Erst im 5. Jahrhundert wurde Pompeji komplett aufgegeben
Demnach hätten sich Menschen auf den Überresten der oberen Stockwerke niedergelassen und Räume, die ursprünglich im Erdgeschoss gelegen hatten, zu Kellern umfunktioniert. Darauf deuten auch archäologische Funde hin: Die Forschenden haben Spuren von Öfen und Mühlen in Pompeji gefunden, die aus der Zeit nach dem Vulkanausbruch stammen.
Dass diese erneute Besiedelung der Stadt erst jetzt deutlicher zum Vorschein kommt, hat der Studie zufolge einen einfachen Grund: Grabungen finden seit Mitte des 18. Jahrhunderts in Pompeji statt. Dabei suchten die frühen Archäologen vor allem nach wertvollen Kunstgegenständen in den Ruinen – und beseitigten die Spuren der Menschen, die nach dem Vulkanausbruch nach Pompeji zurückgekehrt waren.

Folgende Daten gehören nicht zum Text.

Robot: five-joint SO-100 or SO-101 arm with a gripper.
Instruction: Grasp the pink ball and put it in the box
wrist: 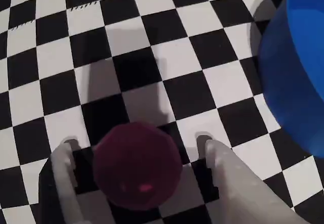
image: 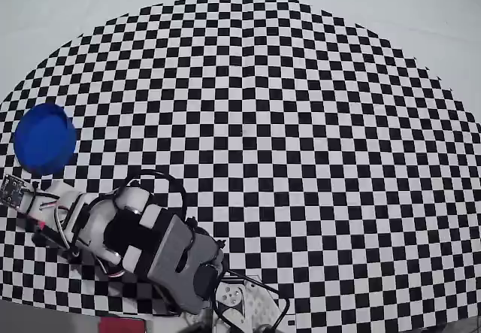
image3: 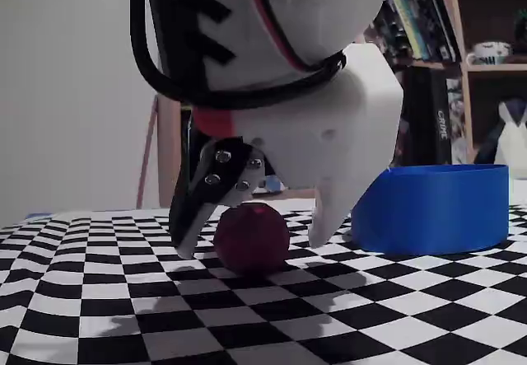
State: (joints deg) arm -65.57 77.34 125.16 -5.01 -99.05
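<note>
While spread wide, the jaws straddle the pink ball (image3: 251,238), gripping nothing.

My tabletop (image: 421,17) is pale grey-white, and a black-and-white checkered mat (image: 301,137) with a rounded far edge covers most of it in the overhead view. On the mat stands the box (image: 45,139), round and bright blue, near the mat's left edge. The pink ball (image3: 251,238) rests on the checkers just beside the box in the fixed view, not touching it.
</note>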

Wann und von wem genau die Stadt wiederbesiedelt wurde, lässt sich zwar noch nicht sagen. Denkbar sei aber, dass es sich dabei um frühere Einwohner handelte, die schlicht über keine Mittel verfügten, sich anderswo ein neues Leben aufzubauen, oder auch um Obdachlose aus anderen Regionen. Sie könnten in der Stadtruine zunächst eine Chance gesehen haben, in dem Schutt auf wertvolle Gegenstände zu stoßen – und dann dauerhaft dort wohnen geblieben sein.
Eine funktionierende Infrastruktur und Dienstleistungen wie in organisierten römischen Städten konnte sich in diesem Pompeji, das wohl einer aschigen Wüste ähnelte, aber nicht entwickeln. Die Forschenden beschreiben die Lebenssituation der Menschen als improvisiert und anarchisch.
Daran änderte sich auch nichts, als Kaiser Titus, der bis 81 n. Chr. lebte, eingriff. Er entsandte zwei Konsuln an den Golf von Neapel, die den Wiederaufbau von Pompeji und dem ebenfalls zerstörten Herculaneum in geordnete Bahnen lenken sollten. Zudem waren sie dafür zuständig, das Vermögen von Vulkanopfern ohne Erben zu verwalten und geschädigten Gemeinden zukommen zu lassen.
Erst im 5. Jahrhundert wurde Pompeji komplett aufgegeben, vermutlich nach einem weiteren verheerenden Vulkanausbruch, der sogenannten Pollena-Eruption im Jahr 472.